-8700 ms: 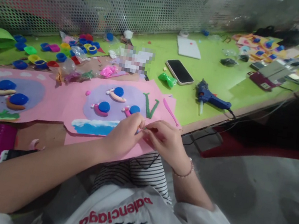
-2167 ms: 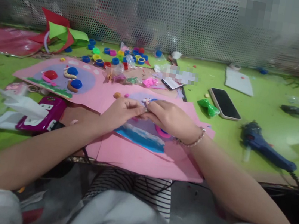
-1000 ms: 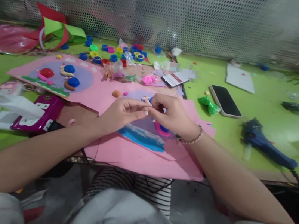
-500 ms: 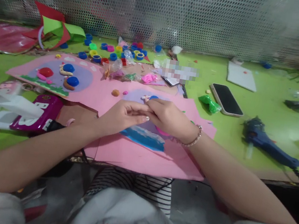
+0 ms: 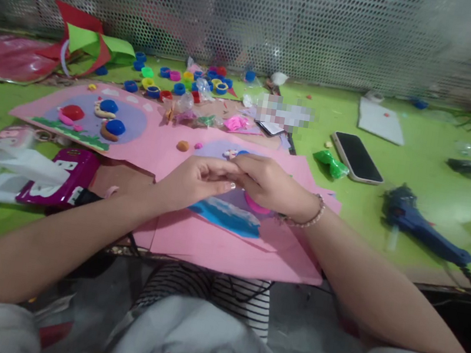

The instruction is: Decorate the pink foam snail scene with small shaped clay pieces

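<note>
My left hand (image 5: 199, 181) is turned palm up, its fingers tucked under those of my right hand (image 5: 272, 187). The right hand, with a beaded bracelet at its wrist, lies palm down across it. Both are closed together, and whatever is between them is hidden. Just below them is a pink sheet (image 5: 223, 255) with a blue and white strip (image 5: 229, 218) and a partly covered lilac circle. Beyond the fingers, a small clay figure (image 5: 230, 154) shows on that circle. A brown clay lump (image 5: 183, 145) and a small pink one (image 5: 198, 145) lie to the left.
At left is a pink sheet with clay snails (image 5: 111, 128) and a purple tissue box (image 5: 77, 172). Several small coloured tubs (image 5: 179, 89) stand at the back. A phone (image 5: 357, 157), green clay in wrap (image 5: 331, 163) and a glue gun (image 5: 424, 225) are at right.
My right hand and wrist have shifted slightly to the right over the left palm, uncovering more of a pink shape beneath. The left hand has barely moved.
</note>
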### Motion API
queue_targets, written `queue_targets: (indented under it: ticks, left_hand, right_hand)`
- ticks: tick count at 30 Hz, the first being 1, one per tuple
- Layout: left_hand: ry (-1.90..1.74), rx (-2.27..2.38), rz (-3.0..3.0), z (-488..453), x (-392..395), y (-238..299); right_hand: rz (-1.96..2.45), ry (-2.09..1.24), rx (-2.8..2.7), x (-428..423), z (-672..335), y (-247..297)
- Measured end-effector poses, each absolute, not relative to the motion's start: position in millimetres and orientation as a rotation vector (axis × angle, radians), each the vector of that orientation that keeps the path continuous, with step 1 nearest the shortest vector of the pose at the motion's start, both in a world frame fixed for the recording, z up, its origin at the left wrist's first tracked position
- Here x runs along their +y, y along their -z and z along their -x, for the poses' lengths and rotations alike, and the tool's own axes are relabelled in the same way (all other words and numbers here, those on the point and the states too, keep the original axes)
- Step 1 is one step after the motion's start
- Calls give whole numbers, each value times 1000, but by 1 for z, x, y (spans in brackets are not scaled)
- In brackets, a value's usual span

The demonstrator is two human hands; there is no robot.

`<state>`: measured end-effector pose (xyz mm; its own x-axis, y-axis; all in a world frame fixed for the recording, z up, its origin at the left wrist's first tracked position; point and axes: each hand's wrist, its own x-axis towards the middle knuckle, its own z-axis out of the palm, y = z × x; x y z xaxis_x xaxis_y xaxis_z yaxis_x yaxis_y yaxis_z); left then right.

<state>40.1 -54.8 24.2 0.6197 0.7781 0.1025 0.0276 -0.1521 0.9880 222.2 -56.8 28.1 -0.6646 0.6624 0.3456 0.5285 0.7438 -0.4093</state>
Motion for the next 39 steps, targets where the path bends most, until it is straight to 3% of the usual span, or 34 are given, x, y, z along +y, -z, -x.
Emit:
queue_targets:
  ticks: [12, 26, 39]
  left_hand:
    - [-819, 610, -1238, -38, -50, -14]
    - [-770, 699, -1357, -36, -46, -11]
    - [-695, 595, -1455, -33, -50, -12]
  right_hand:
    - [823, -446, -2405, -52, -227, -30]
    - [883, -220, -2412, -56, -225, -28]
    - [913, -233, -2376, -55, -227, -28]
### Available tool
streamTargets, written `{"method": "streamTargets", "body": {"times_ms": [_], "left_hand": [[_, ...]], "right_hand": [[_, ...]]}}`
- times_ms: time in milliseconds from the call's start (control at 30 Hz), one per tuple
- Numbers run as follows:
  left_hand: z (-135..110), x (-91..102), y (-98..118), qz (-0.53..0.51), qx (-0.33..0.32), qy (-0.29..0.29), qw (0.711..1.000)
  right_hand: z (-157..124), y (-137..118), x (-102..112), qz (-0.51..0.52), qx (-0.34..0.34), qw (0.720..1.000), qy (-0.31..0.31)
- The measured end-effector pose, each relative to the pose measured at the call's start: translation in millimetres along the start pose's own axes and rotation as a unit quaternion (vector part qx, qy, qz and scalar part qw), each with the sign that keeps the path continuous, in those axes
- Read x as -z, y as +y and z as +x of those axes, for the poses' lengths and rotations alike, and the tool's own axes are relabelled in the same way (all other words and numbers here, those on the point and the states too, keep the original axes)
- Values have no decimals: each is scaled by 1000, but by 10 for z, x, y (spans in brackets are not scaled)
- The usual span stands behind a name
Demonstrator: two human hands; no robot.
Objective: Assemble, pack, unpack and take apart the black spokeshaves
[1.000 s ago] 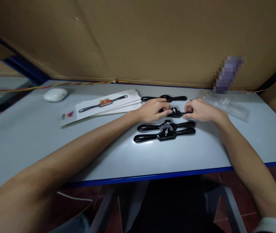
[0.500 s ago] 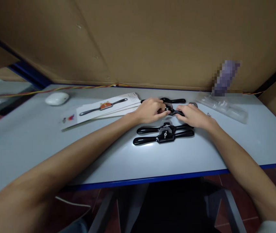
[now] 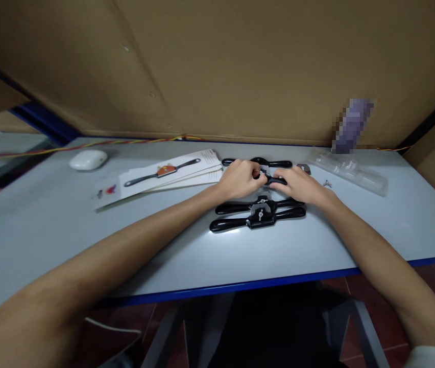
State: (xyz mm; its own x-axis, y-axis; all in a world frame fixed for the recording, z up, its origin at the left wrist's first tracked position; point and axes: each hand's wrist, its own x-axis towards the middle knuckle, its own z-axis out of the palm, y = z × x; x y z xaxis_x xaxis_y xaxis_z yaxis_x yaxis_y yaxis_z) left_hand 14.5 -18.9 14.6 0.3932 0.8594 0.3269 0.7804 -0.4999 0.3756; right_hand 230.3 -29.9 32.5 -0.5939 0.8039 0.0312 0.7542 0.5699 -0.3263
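Observation:
Both my hands meet over a black spokeshave (image 3: 274, 180) on the pale table (image 3: 164, 245). My left hand (image 3: 240, 179) is curled round its left handle. My right hand (image 3: 297, 185) covers its right handle, fingers pinched at the middle of the tool, where a small screw may be hidden. Two more black spokeshaves (image 3: 258, 219) lie side by side just in front of my hands. Another spokeshave (image 3: 258, 162) lies behind them. A small wing nut (image 3: 327, 183) and a metal piece (image 3: 304, 167) lie to the right.
Printed leaflets (image 3: 164, 171) showing the tool lie left of my hands. A white mouse-like object (image 3: 88, 159) sits at the far left. A clear plastic package (image 3: 349, 171) lies at the back right. Cardboard walls (image 3: 217, 66) close off the back; a cable (image 3: 87, 145) runs along them.
My right hand has slid left along the spokeshave from its right end to its middle, close to my left hand. A small wing nut now shows on the table where it was.

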Motion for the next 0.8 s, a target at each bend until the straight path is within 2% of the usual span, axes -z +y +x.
{"method": "streamTargets", "body": {"times_ms": [167,367,500,633,800], "left_hand": [[-12,8,15,39,-22,-27,999],[32,111,-17,71,-73,-89,991],[60,146,-47,97,-96,-121,983],[27,129,-48,85,-95,-97,987],[81,165,-175,-55,-50,-57,996]], "right_hand": [[23,49,10,16,28,999,-19],[48,97,6,15,67,997,-22],[40,84,7,18,63,997,-31],[10,69,37,27,42,998,-24],[-14,95,106,31,66,997,-32]]}}
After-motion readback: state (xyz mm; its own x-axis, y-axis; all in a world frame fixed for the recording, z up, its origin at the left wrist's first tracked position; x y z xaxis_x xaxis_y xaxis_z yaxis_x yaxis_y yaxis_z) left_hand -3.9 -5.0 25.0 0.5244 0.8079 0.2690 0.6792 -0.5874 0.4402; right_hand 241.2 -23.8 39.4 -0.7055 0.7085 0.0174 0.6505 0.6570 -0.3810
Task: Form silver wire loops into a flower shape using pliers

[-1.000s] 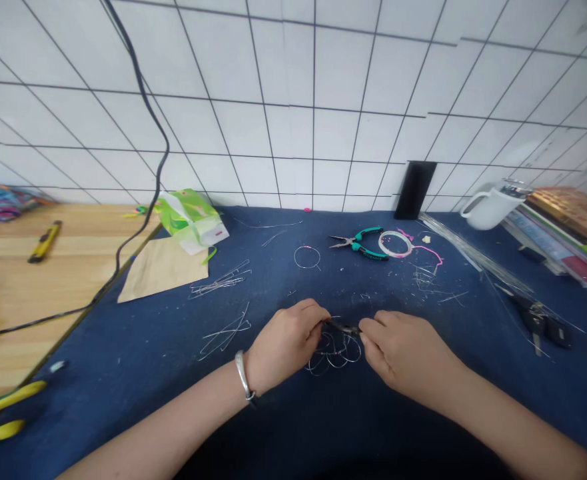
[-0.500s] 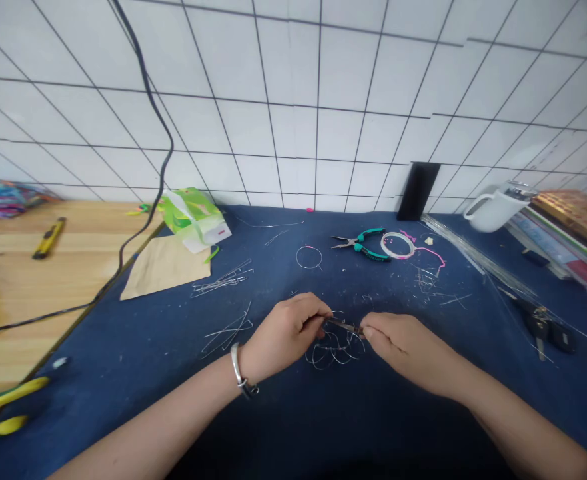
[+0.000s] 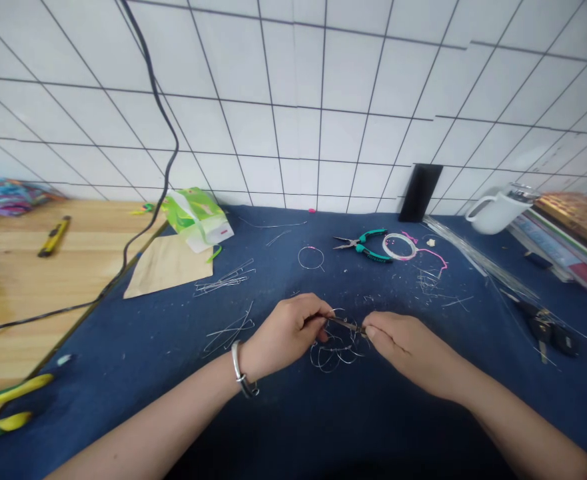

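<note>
A slim dark metal tool (image 3: 346, 324) spans the gap between my two hands. My left hand (image 3: 293, 333), with a silver bangle at the wrist, pinches its left end. My right hand (image 3: 398, 343) is closed round the other end, and its fingers cover most of that part. What kind of tool it is, I cannot make out. Several thin wire loops (image 3: 330, 360) lie tangled on the dark blue cloth (image 3: 283, 427) just under it. Farther back, a single wire ring (image 3: 311, 258) with a pink bit on it lies flat.
Teal-handled long-nose pliers (image 3: 360, 245) lie beside a white beaded ring (image 3: 400, 247). Bent wires (image 3: 226, 279) are at left, with a green packet (image 3: 196, 217) behind. A white mug (image 3: 498, 210), keys (image 3: 543, 333) and straight wires (image 3: 456, 243) are at right. A black cable (image 3: 166, 167) hangs at left.
The whole view has shifted slightly, so things sit a little farther right. Both hands keep their grip on the dark tool, and its tilt has changed very little.
</note>
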A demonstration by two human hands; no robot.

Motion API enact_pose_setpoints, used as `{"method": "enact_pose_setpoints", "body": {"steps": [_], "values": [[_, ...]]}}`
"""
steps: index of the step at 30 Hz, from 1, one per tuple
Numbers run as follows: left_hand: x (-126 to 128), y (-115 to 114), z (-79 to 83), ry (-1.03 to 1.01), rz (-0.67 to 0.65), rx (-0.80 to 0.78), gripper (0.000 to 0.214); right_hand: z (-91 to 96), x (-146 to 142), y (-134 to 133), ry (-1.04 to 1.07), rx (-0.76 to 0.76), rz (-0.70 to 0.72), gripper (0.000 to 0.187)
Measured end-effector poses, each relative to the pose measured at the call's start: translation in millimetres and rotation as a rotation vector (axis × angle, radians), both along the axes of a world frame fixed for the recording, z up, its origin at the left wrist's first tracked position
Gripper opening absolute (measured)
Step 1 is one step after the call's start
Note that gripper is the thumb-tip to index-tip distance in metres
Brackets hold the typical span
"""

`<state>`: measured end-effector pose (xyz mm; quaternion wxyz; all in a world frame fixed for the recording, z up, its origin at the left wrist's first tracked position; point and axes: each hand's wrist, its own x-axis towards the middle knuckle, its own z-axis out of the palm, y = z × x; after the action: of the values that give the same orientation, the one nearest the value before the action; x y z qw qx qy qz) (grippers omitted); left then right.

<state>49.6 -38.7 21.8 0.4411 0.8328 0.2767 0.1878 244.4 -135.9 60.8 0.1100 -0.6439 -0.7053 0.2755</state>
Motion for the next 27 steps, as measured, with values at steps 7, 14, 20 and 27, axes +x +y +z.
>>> {"method": "enact_pose_setpoints", "body": {"steps": [7, 14, 20, 27], "values": [[1.5, -1.2, 0.6, 0.001, -0.001, -0.213, 0.02, 1.7, 0.5, -0.3, 0.005, -0.014, -0.008, 0.028], [3.4, -2.1, 2.5, -0.015, -0.017, -0.302, 0.018, 2.5, 0.5, -3.4, -0.054, -0.017, -0.006, 0.027], [2.3, -2.5, 1.3, -0.012, -0.035, -0.263, 0.019, 3.0, 0.6, -4.8, -0.124, 0.008, 0.002, 0.024], [5.3, -3.7, -2.3, -0.081, 0.074, -0.2, 0.018, 9.5, 3.3, 0.1, -0.041, -0.012, -0.021, 0.026]]}}
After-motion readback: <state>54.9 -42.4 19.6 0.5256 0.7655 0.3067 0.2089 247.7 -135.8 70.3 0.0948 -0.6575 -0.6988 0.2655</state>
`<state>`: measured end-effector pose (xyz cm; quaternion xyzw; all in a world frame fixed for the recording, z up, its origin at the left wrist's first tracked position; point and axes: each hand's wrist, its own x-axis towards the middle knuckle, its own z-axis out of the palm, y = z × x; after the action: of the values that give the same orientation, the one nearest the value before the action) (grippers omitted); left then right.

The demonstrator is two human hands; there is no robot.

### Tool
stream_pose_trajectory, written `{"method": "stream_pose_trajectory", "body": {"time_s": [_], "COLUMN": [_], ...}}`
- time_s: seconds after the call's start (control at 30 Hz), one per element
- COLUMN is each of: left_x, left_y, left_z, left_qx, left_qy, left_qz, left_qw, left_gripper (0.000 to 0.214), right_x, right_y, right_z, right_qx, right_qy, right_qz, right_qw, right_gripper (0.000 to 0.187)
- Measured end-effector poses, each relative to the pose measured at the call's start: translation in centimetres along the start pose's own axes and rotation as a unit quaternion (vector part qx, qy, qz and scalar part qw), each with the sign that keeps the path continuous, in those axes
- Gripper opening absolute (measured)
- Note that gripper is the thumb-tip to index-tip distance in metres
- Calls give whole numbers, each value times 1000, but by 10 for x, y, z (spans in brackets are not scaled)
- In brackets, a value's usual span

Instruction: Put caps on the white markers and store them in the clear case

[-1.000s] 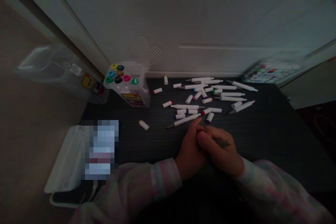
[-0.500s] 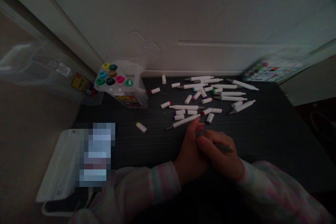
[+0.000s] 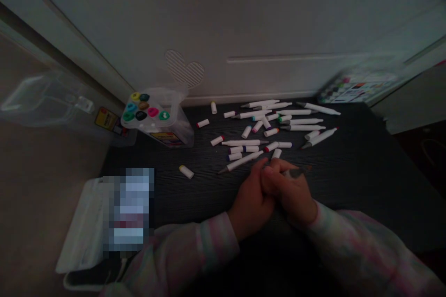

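My right hand [image 3: 294, 192] is closed around a marker [image 3: 294, 172], whose grey front part and brownish tip stick out to the right, uncapped. Against it presses my left hand [image 3: 252, 199], its fingers curled in; whatever lies between the two hands is hidden. Just beyond them, uncapped white markers [image 3: 244, 162] and loose white caps [image 3: 276, 154] with coloured ends lie scattered across the dark tabletop [image 3: 198, 199]. A yellow-ended cap [image 3: 186, 171] sits apart on the left.
A clear plastic case [image 3: 181, 125] holding several capped markers stands at back left, beside a clear lid [image 3: 45, 102]. A blurred-out phone [image 3: 134, 209] and a white flat item [image 3: 81, 227] lie front left. Another marker set [image 3: 358, 86] leans on the wall at back right.
The right hand has turned, so the marker's grey part and tip now show at its right side. The left fingers have curled in closer to the right hand. The view has shifted slightly.
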<state>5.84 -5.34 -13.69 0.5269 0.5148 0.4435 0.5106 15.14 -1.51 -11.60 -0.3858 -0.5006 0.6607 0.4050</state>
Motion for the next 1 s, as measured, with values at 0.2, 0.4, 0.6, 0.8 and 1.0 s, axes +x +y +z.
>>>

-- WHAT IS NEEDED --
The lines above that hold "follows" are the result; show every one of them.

-- RESPONSE AREA --
- Numbers run as follows:
Numbers run as follows: left_hand: x (-126 to 128), y (-115 to 114), z (-79 to 83), ry (-1.03 to 1.01), rz (-0.67 to 0.65), rx (-0.80 to 0.78), gripper (0.000 to 0.214); right_hand: z (-91 to 96), x (-146 to 142), y (-134 to 133), ry (-1.04 to 1.07), rx (-0.76 to 0.76), rz (-0.70 to 0.72), gripper (0.000 to 0.187)

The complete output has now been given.